Return exactly these lines and no others: the one containing "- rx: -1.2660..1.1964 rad" and all that follow it to the end of the listing below.

Data shown START

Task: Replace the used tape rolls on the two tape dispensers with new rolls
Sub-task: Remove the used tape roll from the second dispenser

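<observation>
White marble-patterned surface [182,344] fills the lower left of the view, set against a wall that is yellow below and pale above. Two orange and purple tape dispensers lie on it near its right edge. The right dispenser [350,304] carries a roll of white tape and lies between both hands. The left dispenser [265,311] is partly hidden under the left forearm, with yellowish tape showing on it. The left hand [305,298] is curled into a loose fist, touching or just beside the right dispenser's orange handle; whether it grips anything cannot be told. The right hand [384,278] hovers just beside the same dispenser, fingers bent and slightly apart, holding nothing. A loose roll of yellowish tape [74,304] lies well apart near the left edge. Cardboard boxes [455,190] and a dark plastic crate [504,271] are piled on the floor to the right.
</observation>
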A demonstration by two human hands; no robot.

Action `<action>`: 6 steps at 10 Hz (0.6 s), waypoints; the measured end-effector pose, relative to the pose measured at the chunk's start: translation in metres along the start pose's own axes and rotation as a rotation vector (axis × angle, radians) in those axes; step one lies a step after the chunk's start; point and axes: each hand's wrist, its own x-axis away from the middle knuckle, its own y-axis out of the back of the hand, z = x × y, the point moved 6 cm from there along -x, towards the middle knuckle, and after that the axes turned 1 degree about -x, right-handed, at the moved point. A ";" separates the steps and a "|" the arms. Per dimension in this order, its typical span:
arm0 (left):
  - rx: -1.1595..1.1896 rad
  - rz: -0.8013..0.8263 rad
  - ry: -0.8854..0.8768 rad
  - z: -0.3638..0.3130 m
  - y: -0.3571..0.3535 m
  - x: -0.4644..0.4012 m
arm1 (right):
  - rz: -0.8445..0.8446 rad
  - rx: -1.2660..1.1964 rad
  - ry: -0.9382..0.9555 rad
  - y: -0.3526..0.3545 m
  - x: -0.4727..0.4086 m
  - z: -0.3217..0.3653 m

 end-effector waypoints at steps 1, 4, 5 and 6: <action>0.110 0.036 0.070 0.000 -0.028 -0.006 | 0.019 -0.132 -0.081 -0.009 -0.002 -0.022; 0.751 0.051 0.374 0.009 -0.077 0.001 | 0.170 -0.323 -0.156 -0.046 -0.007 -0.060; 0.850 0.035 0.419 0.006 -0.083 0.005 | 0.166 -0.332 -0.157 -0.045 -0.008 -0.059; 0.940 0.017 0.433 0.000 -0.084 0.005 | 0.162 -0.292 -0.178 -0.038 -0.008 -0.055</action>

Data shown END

## Answer area
  - rx: -1.2660..1.1964 rad
  - ry: -0.9382..0.9555 rad
  - y: -0.3526..0.3545 m
  - x: -0.4727..0.4086 m
  - z: -0.3217..0.3653 m

 end-effector waypoints at steps 1, 4, 5 and 6: <action>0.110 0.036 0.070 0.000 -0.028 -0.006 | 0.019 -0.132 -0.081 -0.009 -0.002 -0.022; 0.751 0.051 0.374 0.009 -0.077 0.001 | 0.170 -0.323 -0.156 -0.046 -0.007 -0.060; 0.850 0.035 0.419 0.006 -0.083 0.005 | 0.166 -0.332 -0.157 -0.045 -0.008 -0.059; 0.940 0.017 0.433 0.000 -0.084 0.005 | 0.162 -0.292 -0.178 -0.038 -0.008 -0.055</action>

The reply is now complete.